**REQUIRED ACTION:** Each line of the listing that includes the string "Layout" needs to be located and copied.

++++++++++

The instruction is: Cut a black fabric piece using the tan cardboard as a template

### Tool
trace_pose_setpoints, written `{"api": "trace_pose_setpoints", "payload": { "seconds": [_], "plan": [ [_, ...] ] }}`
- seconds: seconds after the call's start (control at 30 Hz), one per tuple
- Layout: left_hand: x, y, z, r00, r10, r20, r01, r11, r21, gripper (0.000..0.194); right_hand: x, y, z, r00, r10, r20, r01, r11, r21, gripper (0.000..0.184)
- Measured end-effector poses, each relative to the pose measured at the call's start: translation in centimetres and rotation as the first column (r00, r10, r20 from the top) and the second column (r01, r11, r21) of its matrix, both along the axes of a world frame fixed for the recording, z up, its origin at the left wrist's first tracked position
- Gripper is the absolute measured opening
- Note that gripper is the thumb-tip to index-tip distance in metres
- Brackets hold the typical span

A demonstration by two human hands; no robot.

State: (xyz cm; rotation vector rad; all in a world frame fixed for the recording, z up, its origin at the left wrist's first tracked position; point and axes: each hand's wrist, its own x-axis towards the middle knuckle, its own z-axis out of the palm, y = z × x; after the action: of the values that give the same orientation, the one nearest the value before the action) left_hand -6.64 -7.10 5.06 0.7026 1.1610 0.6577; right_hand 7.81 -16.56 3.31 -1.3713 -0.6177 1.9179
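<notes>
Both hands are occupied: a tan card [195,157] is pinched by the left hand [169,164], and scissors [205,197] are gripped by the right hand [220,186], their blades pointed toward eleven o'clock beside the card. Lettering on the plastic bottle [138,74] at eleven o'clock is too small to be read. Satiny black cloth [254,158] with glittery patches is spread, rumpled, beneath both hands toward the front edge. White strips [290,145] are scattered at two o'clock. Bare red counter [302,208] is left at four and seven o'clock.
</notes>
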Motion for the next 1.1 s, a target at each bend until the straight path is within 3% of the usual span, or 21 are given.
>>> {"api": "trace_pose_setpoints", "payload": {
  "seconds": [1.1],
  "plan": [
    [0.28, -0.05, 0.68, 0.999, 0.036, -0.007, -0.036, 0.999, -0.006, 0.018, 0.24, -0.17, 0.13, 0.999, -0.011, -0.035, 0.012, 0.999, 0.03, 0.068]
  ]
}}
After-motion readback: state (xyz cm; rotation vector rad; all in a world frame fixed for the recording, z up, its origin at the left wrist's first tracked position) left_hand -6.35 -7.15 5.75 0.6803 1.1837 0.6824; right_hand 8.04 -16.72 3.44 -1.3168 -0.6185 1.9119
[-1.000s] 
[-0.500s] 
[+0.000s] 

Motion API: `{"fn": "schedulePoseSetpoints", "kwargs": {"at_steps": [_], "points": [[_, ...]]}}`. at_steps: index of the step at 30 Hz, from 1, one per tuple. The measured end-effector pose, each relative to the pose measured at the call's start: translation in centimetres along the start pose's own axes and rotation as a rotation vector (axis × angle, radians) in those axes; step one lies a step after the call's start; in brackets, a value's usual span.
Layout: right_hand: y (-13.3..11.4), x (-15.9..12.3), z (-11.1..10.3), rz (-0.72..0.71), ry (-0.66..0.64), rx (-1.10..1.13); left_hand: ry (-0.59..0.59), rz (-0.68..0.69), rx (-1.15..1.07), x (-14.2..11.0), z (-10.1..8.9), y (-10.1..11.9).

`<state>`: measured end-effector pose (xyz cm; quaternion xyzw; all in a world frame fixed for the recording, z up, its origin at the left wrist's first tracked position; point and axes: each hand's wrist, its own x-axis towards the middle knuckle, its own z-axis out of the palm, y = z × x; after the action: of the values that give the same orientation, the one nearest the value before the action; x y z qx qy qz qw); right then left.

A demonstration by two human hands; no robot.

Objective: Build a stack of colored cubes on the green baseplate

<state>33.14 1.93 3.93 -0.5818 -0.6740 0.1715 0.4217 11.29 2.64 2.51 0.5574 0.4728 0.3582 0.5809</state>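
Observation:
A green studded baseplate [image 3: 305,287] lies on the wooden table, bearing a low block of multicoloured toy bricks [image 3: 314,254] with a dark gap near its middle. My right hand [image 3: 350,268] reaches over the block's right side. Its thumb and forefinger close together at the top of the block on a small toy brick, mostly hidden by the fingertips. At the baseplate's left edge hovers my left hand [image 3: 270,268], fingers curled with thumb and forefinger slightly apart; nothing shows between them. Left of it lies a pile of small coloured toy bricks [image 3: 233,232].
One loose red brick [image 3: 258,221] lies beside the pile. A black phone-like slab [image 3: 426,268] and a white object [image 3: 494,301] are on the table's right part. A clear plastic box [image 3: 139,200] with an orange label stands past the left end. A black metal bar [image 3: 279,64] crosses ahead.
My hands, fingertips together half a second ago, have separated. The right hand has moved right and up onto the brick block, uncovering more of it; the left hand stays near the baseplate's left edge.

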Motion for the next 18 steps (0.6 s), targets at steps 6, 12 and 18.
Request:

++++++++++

**RESULT OF THIS EXERCISE:**
- Layout: left_hand: x, y, z, r00, r10, r20, r01, r11, r21, gripper (0.000..0.194); right_hand: x, y, z, r00, r10, r20, r01, r11, r21, gripper (0.000..0.184)
Layout: right_hand: y (-13.3..11.4), x (-15.9..12.3), z (-11.1..10.3), rz (-0.72..0.71), ry (-0.66..0.64), rx (-1.10..1.13); left_hand: ry (-0.59..0.59), rz (-0.68..0.69), rx (-1.15..1.07), x (-14.2..11.0), z (-10.1..8.9), y (-10.1..11.9).

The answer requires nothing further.